SQL Mastery & Query Optimization
Indexing Strategies
Index design is a critical data engineering skill. Interview questions often ask you to design indexes for specific query patterns or troubleshoot slow queries.
Index Types and Use Cases
B-Tree Indexes (Default)
The most common index type, optimal for equality and range queries.
-- Create B-Tree index
CREATE INDEX idx_orders_customer ON orders(customer_id);
-- Good for:
SELECT * FROM orders WHERE customer_id = 123;
SELECT * FROM orders WHERE customer_id > 100 AND customer_id < 200;
SELECT * FROM orders WHERE customer_id IN (1, 2, 3);
| Operation | B-Tree Performance |
|---|---|
= equality |
Excellent |
<, >, BETWEEN |
Excellent |
LIKE 'prefix%' |
Good |
LIKE '%suffix' |
Poor (full scan) |
IS NULL |
Good |
Hash Indexes
Optimized for exact equality lookups only.
-- PostgreSQL hash index
CREATE INDEX idx_orders_status_hash ON orders USING HASH (status);
-- Only efficient for:
SELECT * FROM orders WHERE status = 'pending';
-- NOT useful for:
SELECT * FROM orders WHERE status != 'pending'; -- Full scan
SELECT * FROM orders WHERE status IN ('a', 'b'); -- Multiple lookups
Composite (Multi-Column) Indexes
Critical for queries filtering on multiple columns.
-- Composite index
CREATE INDEX idx_orders_customer_date
ON orders(customer_id, order_date);
Left-Most Prefix Rule: The index is used when queries filter on leftmost columns.
| Query | Uses Index? |
|---|---|
WHERE customer_id = 1 |
✅ Yes |
WHERE customer_id = 1 AND order_date = '2024-01-01' |
✅ Yes |
WHERE order_date = '2024-01-01' |
❌ No |
WHERE order_date = '2024-01-01' AND customer_id = 1 |
✅ Yes (optimizer reorders) |
Interview Question: "Design indexes for these query patterns"

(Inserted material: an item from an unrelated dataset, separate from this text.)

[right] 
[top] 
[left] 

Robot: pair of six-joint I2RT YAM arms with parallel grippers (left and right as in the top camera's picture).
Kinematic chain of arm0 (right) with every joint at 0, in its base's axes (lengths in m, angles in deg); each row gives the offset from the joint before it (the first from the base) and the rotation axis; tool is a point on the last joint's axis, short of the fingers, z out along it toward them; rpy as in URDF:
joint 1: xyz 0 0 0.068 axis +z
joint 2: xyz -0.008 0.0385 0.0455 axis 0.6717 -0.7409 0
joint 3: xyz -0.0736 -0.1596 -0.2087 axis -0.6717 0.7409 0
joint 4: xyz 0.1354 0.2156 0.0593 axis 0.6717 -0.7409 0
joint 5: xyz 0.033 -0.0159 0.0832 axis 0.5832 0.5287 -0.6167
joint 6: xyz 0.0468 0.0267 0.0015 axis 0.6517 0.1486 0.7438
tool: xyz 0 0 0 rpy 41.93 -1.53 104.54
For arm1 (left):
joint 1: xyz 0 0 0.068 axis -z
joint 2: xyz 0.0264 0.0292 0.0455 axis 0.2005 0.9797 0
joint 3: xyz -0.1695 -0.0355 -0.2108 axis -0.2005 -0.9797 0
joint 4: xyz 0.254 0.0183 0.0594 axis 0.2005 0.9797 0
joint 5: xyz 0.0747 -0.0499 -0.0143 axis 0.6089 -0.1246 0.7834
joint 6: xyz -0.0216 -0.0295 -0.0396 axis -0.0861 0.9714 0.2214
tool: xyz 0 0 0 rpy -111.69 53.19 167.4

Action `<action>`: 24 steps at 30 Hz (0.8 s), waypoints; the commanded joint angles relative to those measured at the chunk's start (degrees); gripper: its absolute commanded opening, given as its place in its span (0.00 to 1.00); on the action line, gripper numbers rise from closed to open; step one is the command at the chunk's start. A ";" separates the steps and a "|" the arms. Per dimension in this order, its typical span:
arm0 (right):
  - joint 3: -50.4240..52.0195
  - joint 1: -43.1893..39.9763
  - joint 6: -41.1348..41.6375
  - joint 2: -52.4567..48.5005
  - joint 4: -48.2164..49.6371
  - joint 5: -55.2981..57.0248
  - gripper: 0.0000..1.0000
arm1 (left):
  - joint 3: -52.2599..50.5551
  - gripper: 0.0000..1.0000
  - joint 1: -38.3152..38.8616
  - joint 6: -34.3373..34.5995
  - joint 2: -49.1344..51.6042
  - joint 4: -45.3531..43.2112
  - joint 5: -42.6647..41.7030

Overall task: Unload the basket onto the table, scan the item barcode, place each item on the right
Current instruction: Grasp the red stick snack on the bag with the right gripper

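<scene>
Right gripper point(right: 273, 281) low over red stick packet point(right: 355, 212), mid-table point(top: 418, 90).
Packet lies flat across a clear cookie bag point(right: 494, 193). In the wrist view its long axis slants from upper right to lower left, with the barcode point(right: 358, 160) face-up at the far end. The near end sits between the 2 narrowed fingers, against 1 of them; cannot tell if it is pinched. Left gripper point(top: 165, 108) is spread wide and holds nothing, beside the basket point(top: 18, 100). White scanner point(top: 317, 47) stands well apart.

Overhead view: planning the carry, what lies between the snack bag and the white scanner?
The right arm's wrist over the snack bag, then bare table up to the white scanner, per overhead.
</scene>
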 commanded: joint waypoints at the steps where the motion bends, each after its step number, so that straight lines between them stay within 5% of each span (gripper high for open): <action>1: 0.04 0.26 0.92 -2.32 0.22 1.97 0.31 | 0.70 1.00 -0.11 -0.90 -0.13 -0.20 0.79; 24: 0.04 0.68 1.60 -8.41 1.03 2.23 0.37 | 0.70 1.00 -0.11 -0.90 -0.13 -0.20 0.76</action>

-- Query 1: Filter by customer, sort by date
SELECT * FROM orders WHERE customer_id = ? ORDER BY order_date DESC;
-- Query 2: Filter by date range and status
SELECT * FROM orders WHERE order_date BETWEEN ? AND ? AND status = ?;
-- Query 3: Get latest order per customer
SELECT * FROM orders WHERE customer_id = ? ORDER BY order_date DESC LIMIT 1;
Answer:
-- For Query 1 & 3: customer_id first, then order_date for sorting
CREATE INDEX idx_customer_date ON orders(customer_id, order_date DESC);
-- For Query 2: Consider selectivity - if status is more selective
CREATE INDEX idx_status_date ON orders(status, order_date);
-- Or if date range is more selective
CREATE INDEX idx_date_status ON orders(order_date, status);
Covering Indexes
Include all columns needed by the query to avoid table lookups.
-- Query
SELECT customer_id, order_date, total
FROM orders
WHERE customer_id = 123;
-- Covering index
CREATE INDEX idx_covering ON orders(customer_id)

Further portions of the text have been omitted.